[Opening Raw data section]

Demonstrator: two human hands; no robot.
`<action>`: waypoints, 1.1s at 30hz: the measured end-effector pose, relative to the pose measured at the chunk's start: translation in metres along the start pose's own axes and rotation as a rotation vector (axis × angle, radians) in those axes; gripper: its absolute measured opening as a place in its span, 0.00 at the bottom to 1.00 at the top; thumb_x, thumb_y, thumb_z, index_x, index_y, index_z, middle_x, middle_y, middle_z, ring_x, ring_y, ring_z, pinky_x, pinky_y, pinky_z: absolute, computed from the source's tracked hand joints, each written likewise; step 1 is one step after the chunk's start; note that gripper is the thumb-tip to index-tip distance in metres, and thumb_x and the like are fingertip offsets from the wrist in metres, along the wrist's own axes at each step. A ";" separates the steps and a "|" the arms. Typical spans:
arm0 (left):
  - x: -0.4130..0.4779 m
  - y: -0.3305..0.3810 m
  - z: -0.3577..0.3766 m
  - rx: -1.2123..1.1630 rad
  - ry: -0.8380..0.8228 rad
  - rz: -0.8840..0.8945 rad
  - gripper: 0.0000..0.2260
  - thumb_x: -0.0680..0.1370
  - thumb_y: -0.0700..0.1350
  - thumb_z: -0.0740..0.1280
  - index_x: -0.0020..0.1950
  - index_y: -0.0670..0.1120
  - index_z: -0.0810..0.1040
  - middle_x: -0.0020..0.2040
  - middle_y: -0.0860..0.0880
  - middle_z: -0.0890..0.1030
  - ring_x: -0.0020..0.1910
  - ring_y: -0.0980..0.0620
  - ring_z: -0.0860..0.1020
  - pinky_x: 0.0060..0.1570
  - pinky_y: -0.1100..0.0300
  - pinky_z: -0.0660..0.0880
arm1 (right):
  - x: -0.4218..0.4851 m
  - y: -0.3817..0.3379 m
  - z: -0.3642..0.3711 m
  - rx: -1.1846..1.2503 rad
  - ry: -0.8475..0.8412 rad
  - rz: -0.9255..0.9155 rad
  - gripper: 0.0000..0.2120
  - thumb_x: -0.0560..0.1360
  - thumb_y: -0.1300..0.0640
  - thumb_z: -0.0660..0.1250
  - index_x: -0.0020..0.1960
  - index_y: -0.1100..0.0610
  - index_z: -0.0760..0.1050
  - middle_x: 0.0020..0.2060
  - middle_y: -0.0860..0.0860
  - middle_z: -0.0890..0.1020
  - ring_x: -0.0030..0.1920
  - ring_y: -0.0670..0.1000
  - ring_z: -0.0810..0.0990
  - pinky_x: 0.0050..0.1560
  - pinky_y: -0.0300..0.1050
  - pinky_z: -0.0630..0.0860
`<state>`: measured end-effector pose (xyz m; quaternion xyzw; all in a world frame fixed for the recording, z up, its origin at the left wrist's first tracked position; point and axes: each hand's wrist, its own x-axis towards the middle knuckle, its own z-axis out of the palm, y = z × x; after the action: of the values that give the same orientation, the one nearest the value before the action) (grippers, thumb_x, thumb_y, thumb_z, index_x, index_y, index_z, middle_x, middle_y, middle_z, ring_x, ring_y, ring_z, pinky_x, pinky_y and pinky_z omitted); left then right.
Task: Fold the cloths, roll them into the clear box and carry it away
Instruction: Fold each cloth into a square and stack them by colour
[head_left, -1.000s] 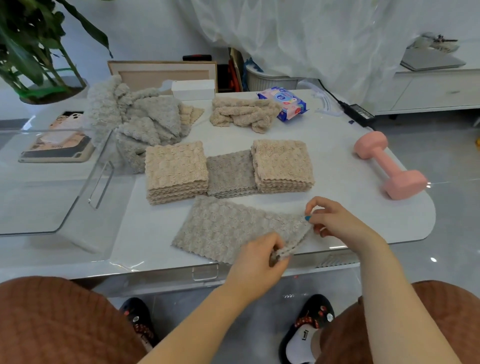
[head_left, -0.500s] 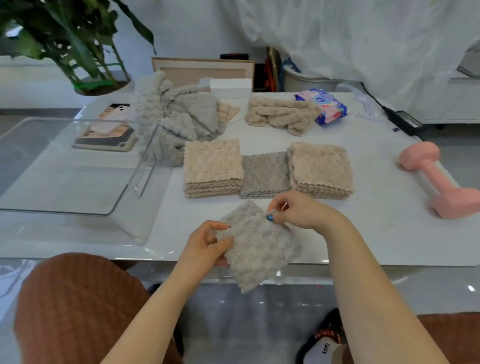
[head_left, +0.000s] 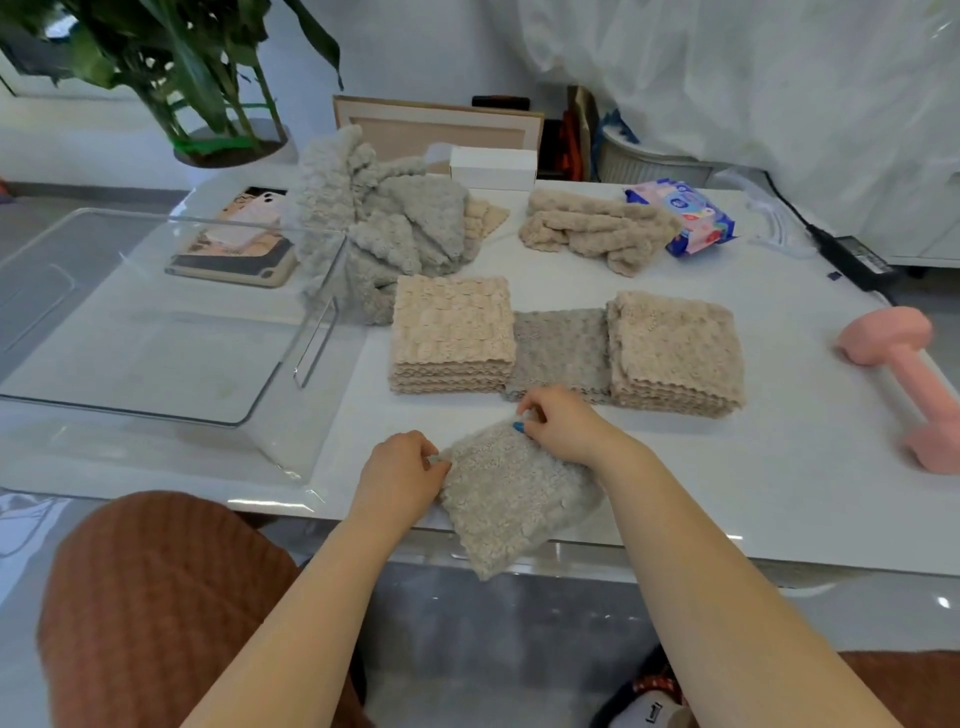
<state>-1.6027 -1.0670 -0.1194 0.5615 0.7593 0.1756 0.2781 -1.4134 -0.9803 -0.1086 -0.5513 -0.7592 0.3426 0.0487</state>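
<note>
A: Where is the cloth (head_left: 511, 493)?
B: Folded at the counter's (head_left: 779, 467) near edge, one corner overhanging — left hand (head_left: 397, 480) pinches its left corner, right hand (head_left: 563, 423) the far one, fingers curled.

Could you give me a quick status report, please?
Left hand and right hand pinch grey cloth, folded at table edge. Clear box empty. Nothing blocking.

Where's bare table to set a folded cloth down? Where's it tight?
Free: between right beige stack and pink dumbbell; the band between crumpled beige cloths and the stacks. Tight: grey heap beside clear box; the three stacks sit edge to edge.
</note>
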 end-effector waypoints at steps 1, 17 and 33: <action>0.002 0.001 -0.002 0.024 -0.028 0.005 0.06 0.76 0.46 0.68 0.49 0.46 0.77 0.43 0.50 0.74 0.44 0.52 0.74 0.40 0.63 0.67 | -0.001 0.001 -0.003 -0.008 -0.011 -0.005 0.05 0.78 0.60 0.61 0.52 0.56 0.74 0.41 0.50 0.72 0.38 0.49 0.72 0.32 0.38 0.66; 0.051 0.131 -0.093 -0.495 0.134 0.540 0.07 0.77 0.38 0.67 0.48 0.50 0.79 0.48 0.54 0.77 0.40 0.52 0.82 0.44 0.57 0.80 | -0.054 -0.010 -0.161 0.506 0.475 -0.204 0.08 0.75 0.71 0.65 0.49 0.61 0.79 0.49 0.53 0.79 0.39 0.44 0.83 0.44 0.33 0.78; 0.094 0.077 0.024 0.450 0.158 0.660 0.10 0.72 0.41 0.65 0.53 0.48 0.76 0.50 0.51 0.76 0.46 0.48 0.77 0.56 0.53 0.64 | 0.010 0.057 -0.081 -0.234 0.189 0.005 0.11 0.67 0.67 0.62 0.40 0.52 0.77 0.45 0.49 0.74 0.49 0.54 0.76 0.49 0.51 0.75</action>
<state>-1.5497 -0.9554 -0.1149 0.8067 0.5768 0.1274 0.0176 -1.3347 -0.9242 -0.0826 -0.5849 -0.7846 0.1984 0.0545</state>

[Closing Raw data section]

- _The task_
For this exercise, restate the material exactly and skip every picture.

- _Solution for this task_
Demonstrator: two human hands; no robot.
`<action>`: waypoints, 1.1s at 30hz: the measured end-effector pose, relative to the pose measured at the chunk's start: translation in metres along the start pose's own axes and rotation as a rotation vector (axis × angle, radians) in those axes; gripper: its absolute measured opening as a place in its span, 0.00 at the bottom to 1.00 at the top; thumb_x, thumb_y, thumb_z, index_x, index_y, index_z, middle_x, middle_y, middle_z, ring_x, ring_y, ring_z, pinky_x, pinky_y, pinky_z: absolute, computed from the source's tracked hand joints, each written likewise; step 1 is one step after the chunk's start; note that gripper is the thumb-tip to index-tip distance in metres, and thumb_x and the like are fingertip offsets from the wrist in metres, along the wrist's own axes at each step. A ";" separates the steps and a "|" the arms. Typical spans:
arm0 (left):
  - x: -0.4130..0.4779 m
  - y: -0.3305..0.3810 m
  - z: -0.3577..0.3766 m
  - rx: -1.2123..1.1630 rad
  - ry: -0.8380..0.8228 rad
  - rz: -0.8840..0.8945 rad
  - gripper: 0.0000..0.2260
  - thumb_x: -0.0680..0.1370
  - thumb_y: -0.0700..0.1350
  - thumb_z: -0.0740..0.1280
  - index_x: -0.0020..0.1950
  - index_y: -0.0670..0.1120
  - index_z: -0.0810..0.1040
  - middle_x: -0.0020..0.2040
  - middle_y: -0.0860..0.0880
  - middle_z: -0.0890..0.1030
  - ring_x: -0.0020..0.1910
  - ring_y: -0.0980..0.0620
  - ring_z: -0.0860..0.1020
  - pinky_x: 0.0060..0.1570
  - pinky_y: -0.1100..0.0300
  - pinky_z: -0.0660..0.0880
arm1 (right):
  - x: -0.4218..0.4851 m
  - y: -0.3817..0.3379 m
  - z: -0.3642..0.3711 m
  - rx: -1.1846..1.2503 rad
  - ry: -0.8475..0.8412 rad
  - rz: -0.9255..0.9155 rad
  - gripper: 0.0000..0.2120
  - thumb_x: -0.0560..0.1360
  - thumb_y: -0.1300..0.0640
  - thumb_z: -0.0660..0.1250
  - index_x: -0.0020..0.1960
  - index_y: -0.1100..0.0610
  - index_z: -0.0760..0.1050
  - middle_x: 0.0020..0.2060
  - middle_y: -0.0860..0.0860
  - middle_z: -0.0890..0.1020
  - ring_x: -0.0030..0.1920
  - ring_y: -0.0670..0.1000
  - ring_z: -0.0810..0.0990
  - pinky_x: 0.0050..0.1560
  - pinky_y: -0.0300..0.1050
  - pinky_z: -0.0630..0.0860
`<state>`: measured end-effector pose (xyz m; quaternion xyzw; all in a world frame fixed for the recording, z up, its origin at the left wrist's first tracked position; point and axes: each hand's wrist, its own x-axis towards the middle knuckle, its own z-axis out of the palm, y = z × x; after the action: of the values that give the same orientation, the one nearest the value before the action) (grippers, thumb_x, thumb_y, thumb_z, index_x, index_y, index_z, middle_x, middle_y, middle_z, ring_x, ring_y, ring_z, pinky_x, pinky_y and pinky_z omitted); left then right.
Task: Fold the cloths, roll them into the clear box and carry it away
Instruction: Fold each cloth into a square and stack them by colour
[head_left, -1.000s] 
[head_left, -0.500s] 
[head_left, +0.000s] 
<state>-1.6027 -1.0670 -0.1194 0.5615 0.7593 0.1756 0.2781 -1.4134 -0.9803 -0.1086 -0.5513 -0.7592 0.3426 0.0487</state>
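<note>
A: Where is the cloth (head_left: 511, 493)?
B: Folded at the counter's (head_left: 779, 467) near edge, one corner overhanging — left hand (head_left: 397, 480) pinches its left corner, right hand (head_left: 563, 423) the far one, fingers curled.

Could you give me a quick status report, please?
Left hand and right hand pinch grey cloth, folded at table edge. Clear box empty. Nothing blocking.

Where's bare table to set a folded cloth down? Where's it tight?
Free: between right beige stack and pink dumbbell; the band between crumpled beige cloths and the stacks. Tight: grey heap beside clear box; the three stacks sit edge to edge.
</note>
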 end-effector waypoints at steps 1, 17 and 33: <action>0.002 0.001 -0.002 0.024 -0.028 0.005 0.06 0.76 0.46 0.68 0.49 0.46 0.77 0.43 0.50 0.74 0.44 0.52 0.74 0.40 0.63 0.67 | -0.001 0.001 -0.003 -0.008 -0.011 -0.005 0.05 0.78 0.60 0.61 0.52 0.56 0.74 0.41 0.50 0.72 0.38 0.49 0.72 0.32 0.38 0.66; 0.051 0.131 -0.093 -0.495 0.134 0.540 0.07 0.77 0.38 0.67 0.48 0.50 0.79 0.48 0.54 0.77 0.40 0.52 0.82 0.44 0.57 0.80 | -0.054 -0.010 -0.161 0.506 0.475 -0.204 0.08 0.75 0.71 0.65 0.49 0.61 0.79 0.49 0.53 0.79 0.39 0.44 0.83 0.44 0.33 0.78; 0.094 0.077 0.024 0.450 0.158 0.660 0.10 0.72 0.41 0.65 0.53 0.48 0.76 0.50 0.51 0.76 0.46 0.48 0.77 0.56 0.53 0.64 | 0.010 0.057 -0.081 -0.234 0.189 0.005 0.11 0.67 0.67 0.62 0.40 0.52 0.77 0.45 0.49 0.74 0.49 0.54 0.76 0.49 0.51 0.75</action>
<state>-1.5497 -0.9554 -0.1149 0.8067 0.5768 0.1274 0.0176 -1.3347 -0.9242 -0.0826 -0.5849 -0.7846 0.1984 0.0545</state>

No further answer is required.